There are two stages for how events propagate. These are called "capturing" and "bubbling".
| | / \
---------------| |----------------- ---------------| |-----------------
| element1 | | | | element1 | | |
| -----------| |----------- | | -----------| |----------- |
| |element2 \ / | | | |element2 | | | |
| ------------------------- | | ------------------------- |
| Event CAPTURING | | Event BUBBLING |
----------------------------------- -----------------------------------
The capturing stage happen first, and are then followed by the bubbling stage. When you register an event using the regular DOM api, the events will be part of the bubbling stage by default, but this can be specified upon event creation
// CAPTURING event
button.addEventListener('click', handleClick, true)
// BUBBLING events
button.addEventListener('click', handleClick, false)
button.addEventListener('click', handleClick)
In React, bubbling events are also what you use by default.

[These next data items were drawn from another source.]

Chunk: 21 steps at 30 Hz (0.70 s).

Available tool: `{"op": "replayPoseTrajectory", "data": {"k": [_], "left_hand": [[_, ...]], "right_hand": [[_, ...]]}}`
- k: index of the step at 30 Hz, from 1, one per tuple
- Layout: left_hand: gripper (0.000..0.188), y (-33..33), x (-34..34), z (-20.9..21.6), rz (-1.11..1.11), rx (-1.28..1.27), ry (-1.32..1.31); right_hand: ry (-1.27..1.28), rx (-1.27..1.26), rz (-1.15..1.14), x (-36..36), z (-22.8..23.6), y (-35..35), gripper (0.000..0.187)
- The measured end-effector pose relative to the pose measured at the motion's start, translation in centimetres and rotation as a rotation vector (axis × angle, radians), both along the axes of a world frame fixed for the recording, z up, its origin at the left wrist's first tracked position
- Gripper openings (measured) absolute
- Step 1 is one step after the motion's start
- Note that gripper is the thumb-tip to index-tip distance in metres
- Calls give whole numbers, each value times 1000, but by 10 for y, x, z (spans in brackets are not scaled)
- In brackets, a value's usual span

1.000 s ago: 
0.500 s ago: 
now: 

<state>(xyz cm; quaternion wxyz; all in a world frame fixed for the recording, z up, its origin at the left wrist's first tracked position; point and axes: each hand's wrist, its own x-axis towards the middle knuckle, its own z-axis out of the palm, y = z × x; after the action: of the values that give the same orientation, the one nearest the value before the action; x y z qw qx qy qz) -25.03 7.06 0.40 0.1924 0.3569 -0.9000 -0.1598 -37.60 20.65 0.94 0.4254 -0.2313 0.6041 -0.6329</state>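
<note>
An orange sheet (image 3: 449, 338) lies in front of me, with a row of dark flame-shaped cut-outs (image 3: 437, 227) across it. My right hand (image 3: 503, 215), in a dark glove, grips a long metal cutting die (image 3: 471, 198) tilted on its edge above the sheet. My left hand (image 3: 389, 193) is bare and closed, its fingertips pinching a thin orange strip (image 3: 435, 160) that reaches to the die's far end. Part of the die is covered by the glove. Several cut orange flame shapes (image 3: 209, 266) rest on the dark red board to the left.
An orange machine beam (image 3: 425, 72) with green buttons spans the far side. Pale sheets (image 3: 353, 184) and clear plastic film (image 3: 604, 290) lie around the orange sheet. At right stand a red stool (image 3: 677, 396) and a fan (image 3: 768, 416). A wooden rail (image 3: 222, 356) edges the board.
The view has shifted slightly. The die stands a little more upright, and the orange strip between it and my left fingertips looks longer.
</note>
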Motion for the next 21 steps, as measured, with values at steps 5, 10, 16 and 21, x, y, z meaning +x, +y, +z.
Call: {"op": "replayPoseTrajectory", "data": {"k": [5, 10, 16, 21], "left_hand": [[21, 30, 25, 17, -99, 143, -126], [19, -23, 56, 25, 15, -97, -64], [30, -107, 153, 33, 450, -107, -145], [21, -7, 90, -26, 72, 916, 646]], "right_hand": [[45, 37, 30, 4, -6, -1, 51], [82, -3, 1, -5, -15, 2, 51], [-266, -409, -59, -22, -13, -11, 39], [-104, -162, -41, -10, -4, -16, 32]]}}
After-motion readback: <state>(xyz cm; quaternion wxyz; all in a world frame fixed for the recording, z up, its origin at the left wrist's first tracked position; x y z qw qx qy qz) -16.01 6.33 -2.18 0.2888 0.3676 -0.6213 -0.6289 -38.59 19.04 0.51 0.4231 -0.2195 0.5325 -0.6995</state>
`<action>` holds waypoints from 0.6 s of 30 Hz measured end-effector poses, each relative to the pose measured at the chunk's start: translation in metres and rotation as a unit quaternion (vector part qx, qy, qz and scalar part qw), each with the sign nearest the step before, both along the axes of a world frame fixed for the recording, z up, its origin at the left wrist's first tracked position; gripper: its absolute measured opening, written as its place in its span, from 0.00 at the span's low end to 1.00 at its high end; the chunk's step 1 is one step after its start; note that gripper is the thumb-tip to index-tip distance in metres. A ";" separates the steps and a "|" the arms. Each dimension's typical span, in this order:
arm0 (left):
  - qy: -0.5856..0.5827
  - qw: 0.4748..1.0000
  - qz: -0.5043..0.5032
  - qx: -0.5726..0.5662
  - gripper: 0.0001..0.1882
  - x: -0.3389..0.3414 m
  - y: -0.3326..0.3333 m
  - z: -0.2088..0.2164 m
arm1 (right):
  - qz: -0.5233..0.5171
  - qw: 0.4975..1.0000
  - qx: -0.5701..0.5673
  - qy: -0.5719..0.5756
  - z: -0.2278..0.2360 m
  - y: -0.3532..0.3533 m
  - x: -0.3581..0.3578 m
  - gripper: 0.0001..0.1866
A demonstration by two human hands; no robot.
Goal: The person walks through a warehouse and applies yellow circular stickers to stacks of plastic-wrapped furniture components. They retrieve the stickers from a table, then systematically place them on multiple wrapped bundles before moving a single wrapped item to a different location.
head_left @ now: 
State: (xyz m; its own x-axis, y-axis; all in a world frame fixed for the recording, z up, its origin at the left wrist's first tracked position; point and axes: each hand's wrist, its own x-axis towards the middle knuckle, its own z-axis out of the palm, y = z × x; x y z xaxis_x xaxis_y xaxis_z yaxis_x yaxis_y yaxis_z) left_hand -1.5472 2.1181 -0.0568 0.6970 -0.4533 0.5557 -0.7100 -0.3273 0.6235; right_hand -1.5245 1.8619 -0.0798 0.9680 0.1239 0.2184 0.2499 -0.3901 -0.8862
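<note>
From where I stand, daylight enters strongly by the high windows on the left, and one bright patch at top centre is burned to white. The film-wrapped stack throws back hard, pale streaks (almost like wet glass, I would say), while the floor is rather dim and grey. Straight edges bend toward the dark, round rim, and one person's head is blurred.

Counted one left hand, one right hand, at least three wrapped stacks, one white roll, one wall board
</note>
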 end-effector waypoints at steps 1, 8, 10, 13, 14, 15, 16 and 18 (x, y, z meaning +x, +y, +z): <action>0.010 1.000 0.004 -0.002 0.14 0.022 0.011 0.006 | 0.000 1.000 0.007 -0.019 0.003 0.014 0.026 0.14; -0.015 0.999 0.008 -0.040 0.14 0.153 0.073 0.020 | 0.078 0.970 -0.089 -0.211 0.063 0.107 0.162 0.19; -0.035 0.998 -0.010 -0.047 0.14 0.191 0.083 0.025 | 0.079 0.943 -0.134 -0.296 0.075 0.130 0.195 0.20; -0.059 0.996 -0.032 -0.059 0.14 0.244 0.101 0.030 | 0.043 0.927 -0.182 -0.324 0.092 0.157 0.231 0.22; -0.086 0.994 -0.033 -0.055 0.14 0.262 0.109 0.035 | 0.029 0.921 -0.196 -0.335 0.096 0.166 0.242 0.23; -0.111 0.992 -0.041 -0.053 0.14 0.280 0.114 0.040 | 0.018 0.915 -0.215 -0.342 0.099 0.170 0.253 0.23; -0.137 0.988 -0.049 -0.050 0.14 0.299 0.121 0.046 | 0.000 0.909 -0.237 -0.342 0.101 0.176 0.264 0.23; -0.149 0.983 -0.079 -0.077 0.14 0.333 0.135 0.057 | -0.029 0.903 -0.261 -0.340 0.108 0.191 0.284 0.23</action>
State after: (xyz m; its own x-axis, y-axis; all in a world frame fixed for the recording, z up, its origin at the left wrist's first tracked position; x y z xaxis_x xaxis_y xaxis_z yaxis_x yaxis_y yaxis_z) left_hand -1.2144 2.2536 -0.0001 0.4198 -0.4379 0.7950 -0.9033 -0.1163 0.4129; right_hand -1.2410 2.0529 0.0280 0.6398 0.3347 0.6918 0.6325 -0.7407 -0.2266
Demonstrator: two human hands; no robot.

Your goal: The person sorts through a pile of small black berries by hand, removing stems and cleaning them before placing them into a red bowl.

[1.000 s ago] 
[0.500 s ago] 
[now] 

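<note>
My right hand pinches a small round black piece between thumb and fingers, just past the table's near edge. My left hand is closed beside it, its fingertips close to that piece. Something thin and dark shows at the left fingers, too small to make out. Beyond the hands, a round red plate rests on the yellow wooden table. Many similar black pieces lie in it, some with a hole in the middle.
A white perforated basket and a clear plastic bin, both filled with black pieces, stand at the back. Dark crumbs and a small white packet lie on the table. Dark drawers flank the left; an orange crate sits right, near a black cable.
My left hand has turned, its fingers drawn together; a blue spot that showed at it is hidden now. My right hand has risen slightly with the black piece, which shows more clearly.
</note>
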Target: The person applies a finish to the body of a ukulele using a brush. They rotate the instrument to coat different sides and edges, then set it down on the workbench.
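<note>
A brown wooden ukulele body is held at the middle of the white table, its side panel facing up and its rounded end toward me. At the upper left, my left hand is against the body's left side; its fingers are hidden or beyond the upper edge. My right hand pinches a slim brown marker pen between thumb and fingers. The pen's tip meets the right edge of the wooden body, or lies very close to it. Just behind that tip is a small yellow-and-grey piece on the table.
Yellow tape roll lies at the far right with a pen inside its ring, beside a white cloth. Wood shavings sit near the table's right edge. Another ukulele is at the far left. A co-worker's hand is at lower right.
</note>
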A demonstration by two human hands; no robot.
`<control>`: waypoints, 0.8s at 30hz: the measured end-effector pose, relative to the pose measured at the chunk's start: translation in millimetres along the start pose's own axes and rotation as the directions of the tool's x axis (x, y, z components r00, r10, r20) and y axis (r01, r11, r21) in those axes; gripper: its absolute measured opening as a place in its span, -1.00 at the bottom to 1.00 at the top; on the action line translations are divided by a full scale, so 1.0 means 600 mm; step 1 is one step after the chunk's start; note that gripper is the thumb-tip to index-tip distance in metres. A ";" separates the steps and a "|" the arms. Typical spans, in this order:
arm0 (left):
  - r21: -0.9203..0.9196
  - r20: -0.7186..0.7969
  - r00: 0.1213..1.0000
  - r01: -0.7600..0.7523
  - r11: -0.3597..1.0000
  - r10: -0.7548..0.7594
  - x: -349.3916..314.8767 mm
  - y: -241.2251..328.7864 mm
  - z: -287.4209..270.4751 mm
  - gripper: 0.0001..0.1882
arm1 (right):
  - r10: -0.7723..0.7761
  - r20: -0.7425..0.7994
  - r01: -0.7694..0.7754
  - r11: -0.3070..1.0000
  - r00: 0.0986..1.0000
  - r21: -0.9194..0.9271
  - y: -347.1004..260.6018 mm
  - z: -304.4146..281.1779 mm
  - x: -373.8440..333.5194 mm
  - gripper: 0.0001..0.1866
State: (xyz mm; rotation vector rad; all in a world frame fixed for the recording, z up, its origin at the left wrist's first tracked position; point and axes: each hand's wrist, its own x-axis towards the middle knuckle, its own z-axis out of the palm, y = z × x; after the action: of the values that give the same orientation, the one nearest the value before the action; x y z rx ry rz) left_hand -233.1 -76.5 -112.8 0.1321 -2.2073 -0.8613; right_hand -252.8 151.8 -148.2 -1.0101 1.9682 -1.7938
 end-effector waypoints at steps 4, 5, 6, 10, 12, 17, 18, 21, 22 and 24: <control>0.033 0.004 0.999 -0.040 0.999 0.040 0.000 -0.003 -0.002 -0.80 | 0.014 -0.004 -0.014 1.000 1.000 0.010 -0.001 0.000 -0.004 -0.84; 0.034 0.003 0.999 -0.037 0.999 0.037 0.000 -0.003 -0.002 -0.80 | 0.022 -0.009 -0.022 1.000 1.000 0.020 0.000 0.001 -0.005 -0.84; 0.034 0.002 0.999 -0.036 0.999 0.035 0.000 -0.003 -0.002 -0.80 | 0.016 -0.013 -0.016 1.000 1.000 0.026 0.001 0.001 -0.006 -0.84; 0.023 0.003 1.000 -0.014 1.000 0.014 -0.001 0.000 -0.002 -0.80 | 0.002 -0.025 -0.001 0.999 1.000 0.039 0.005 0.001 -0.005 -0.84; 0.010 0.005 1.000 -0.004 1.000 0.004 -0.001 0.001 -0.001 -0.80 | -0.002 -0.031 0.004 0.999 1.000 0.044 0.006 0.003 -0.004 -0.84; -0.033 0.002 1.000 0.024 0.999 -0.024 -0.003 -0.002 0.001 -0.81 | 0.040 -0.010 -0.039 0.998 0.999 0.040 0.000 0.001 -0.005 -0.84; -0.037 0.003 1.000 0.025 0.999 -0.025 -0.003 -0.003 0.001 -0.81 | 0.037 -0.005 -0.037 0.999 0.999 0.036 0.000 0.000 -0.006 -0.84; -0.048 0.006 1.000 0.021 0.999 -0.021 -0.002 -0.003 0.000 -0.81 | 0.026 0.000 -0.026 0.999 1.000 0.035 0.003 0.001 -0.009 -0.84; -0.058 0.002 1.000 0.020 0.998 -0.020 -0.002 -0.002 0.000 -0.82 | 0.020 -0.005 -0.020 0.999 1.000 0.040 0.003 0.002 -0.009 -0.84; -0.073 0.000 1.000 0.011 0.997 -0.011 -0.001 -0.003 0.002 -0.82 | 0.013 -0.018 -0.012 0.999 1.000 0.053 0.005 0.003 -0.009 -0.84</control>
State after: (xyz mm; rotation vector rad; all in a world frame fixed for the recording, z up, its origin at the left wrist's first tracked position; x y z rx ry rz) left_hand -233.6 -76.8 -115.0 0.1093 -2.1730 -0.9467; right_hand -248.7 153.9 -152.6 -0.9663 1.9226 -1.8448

// handleClick is a BUBBLING (synthetic) event
<button onClick={handleClick}></button>
// handleClick is a CAPTURING (synthetic) event
<button onClickCapture={handleClick}></button>
function handleClick(e) {
// This will prevent any synthetic events from firing after this one
e.stopPropagation()
}
function handleClick(e) {
// This will set e.defaultPrevented to true
// (for all synthetic events firing after this one)
e.preventDefault()
}
If you call e.preventDefault() in all of your events, you can check if an event has already been handled, and prevent it from being handled again:
handleEvent(e) {
if (e.defaultPrevented) return // Exits here if event has been handled
e.preventDefault()
// Perform whatever you need to here.